* _The task_: Which lines run from the line with "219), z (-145" through the line with "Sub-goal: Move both" in the entries below? Print them exactly, both ends included, and nothing more.

-- Opening Marker --

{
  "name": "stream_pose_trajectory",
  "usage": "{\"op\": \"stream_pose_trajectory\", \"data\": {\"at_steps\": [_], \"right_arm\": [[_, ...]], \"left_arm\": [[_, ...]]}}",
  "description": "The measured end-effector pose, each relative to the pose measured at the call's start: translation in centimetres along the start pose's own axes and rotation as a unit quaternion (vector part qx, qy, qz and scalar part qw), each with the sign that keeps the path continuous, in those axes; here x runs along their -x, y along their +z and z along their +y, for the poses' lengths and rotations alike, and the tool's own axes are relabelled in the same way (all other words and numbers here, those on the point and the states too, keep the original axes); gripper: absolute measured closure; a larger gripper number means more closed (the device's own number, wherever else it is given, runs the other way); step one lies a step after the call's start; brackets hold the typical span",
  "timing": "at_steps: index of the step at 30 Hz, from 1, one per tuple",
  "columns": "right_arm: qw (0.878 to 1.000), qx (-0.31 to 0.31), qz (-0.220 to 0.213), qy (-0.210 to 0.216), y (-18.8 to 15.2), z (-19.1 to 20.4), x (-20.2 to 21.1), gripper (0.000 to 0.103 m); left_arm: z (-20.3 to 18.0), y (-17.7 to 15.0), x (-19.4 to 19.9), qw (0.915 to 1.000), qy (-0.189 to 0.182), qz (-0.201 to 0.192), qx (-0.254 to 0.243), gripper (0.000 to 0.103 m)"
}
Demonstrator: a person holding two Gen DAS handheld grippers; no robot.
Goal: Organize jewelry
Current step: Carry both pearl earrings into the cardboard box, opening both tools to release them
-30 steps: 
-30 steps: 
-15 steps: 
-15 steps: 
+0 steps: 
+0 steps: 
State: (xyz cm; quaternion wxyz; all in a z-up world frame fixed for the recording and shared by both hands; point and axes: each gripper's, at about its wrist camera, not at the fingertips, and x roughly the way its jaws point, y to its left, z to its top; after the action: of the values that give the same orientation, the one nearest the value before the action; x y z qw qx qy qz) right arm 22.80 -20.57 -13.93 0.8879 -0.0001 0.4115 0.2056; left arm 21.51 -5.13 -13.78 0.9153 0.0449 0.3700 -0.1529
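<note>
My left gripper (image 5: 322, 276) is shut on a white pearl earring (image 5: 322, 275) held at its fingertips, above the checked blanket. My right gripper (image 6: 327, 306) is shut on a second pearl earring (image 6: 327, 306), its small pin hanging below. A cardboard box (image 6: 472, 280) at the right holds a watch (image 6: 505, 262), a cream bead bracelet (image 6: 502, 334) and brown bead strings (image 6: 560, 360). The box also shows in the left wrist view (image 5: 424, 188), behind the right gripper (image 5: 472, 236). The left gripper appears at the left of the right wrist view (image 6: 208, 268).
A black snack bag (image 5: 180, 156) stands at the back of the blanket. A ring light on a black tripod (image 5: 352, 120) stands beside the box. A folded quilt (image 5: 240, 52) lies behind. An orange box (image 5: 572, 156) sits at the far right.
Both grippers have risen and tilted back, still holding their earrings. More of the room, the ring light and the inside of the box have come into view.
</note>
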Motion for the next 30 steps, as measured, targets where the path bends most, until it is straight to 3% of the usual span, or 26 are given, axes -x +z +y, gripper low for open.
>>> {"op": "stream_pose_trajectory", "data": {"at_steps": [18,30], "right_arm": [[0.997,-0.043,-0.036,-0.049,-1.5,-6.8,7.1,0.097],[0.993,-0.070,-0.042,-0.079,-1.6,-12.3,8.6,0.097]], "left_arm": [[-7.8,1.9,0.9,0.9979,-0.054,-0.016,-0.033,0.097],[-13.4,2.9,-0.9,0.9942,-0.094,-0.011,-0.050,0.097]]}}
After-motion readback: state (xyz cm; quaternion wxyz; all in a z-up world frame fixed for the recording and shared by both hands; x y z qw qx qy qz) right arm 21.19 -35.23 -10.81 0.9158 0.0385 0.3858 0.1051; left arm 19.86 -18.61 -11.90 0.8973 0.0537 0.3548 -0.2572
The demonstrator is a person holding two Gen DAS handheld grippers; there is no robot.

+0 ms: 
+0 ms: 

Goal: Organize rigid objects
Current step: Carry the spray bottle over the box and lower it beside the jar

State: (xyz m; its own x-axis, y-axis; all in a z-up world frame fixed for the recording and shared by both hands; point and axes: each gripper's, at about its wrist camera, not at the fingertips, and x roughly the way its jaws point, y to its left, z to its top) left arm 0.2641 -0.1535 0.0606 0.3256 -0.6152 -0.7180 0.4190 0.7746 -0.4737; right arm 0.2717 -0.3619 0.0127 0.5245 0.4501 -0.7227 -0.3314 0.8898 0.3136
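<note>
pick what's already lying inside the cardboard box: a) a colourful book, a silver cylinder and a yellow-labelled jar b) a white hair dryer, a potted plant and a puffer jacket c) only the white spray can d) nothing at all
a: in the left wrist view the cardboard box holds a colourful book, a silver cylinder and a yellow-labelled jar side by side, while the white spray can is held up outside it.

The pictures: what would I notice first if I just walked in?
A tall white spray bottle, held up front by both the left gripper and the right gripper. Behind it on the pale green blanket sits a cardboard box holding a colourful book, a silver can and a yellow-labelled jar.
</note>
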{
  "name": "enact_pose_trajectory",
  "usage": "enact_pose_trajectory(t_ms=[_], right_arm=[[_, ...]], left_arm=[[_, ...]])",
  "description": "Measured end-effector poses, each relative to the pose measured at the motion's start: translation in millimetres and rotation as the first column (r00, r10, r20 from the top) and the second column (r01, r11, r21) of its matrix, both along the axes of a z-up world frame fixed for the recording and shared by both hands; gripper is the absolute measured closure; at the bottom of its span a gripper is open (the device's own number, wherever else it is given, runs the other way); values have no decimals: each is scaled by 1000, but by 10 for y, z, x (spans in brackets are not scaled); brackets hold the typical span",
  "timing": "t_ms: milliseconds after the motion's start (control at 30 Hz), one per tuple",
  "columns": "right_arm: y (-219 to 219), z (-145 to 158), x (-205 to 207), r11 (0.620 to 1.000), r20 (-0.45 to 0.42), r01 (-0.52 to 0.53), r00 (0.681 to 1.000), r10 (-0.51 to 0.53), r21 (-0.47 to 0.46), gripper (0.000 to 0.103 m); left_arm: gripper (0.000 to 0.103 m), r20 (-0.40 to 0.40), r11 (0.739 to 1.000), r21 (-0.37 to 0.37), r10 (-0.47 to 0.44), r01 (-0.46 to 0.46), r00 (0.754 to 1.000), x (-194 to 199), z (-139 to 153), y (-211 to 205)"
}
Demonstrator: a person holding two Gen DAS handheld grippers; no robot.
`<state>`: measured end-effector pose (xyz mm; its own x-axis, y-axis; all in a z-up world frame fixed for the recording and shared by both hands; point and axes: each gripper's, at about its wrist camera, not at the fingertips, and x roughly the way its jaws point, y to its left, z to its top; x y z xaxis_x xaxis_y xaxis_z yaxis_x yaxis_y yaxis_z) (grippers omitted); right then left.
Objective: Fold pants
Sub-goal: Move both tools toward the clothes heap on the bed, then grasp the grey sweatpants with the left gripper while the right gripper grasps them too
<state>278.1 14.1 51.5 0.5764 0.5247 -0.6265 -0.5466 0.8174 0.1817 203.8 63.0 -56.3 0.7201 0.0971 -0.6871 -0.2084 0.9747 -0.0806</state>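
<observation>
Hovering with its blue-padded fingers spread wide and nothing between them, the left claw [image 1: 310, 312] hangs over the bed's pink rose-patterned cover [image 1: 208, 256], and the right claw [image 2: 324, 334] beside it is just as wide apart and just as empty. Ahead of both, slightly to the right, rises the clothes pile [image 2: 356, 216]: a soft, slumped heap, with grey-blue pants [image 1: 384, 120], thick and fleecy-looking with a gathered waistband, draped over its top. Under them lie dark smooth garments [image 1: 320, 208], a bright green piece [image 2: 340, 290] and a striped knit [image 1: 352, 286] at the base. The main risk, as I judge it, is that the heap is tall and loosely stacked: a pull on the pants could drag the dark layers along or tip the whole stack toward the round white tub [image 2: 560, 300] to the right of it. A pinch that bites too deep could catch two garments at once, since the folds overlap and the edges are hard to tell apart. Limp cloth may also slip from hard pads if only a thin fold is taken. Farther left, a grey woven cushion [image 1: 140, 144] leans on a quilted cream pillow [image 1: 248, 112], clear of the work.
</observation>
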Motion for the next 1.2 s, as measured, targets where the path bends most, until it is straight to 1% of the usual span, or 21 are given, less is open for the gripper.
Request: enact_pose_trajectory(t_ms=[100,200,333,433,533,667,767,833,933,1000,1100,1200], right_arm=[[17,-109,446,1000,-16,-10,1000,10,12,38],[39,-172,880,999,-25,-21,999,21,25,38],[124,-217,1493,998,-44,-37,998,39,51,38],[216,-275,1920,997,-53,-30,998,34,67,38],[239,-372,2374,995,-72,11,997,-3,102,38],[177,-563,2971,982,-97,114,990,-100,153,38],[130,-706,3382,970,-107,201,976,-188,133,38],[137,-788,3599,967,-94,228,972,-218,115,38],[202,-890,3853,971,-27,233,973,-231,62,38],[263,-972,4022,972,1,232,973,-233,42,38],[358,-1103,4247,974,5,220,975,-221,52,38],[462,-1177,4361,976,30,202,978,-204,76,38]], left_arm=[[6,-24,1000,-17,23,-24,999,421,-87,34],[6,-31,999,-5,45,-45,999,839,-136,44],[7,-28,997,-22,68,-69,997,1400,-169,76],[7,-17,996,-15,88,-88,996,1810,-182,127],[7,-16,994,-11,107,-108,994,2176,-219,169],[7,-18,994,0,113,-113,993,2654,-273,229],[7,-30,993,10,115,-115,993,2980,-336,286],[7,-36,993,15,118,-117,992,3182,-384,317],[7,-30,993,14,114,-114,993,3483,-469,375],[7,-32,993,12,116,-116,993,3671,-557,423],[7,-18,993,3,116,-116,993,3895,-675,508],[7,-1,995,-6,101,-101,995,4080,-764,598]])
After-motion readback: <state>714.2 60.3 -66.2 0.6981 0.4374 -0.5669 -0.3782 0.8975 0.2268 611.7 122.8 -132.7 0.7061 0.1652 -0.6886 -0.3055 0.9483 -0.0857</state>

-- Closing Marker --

* _Result_:
  "columns": "right_arm: y (-219 to 219), z (-145 to 158), x (-205 to 207), r11 (0.620 to 1.000), r20 (-0.45 to 0.42), r01 (-0.52 to 0.53), r00 (0.681 to 1.000), r10 (-0.51 to 0.53), r21 (-0.47 to 0.46), gripper (0.000 to 0.103 m); left_arm: gripper (0.000 to 0.103 m), r20 (-0.40 to 0.40), r11 (0.739 to 1.000), r21 (-0.37 to 0.37), r10 (-0.47 to 0.44), r01 (-0.46 to 0.46), r00 (0.754 to 1.000), x (-194 to 199), z (-139 to 153), y (-211 to 205)"
}
Demonstrator: a person holding two Gen DAS handheld grippers; no robot.
`<state>`: measured end-effector pose (xyz mm; its own x-axis, y-axis; all in a z-up world frame fixed for the recording and shared by both hands; point and axes: each gripper's, at about its wrist camera, not at the fingertips, and x roughly the way its jaws point, y to its left, z to its top; x y z xaxis_x xaxis_y xaxis_z yaxis_x yaxis_y yaxis_z) (grippers omitted); right then left.
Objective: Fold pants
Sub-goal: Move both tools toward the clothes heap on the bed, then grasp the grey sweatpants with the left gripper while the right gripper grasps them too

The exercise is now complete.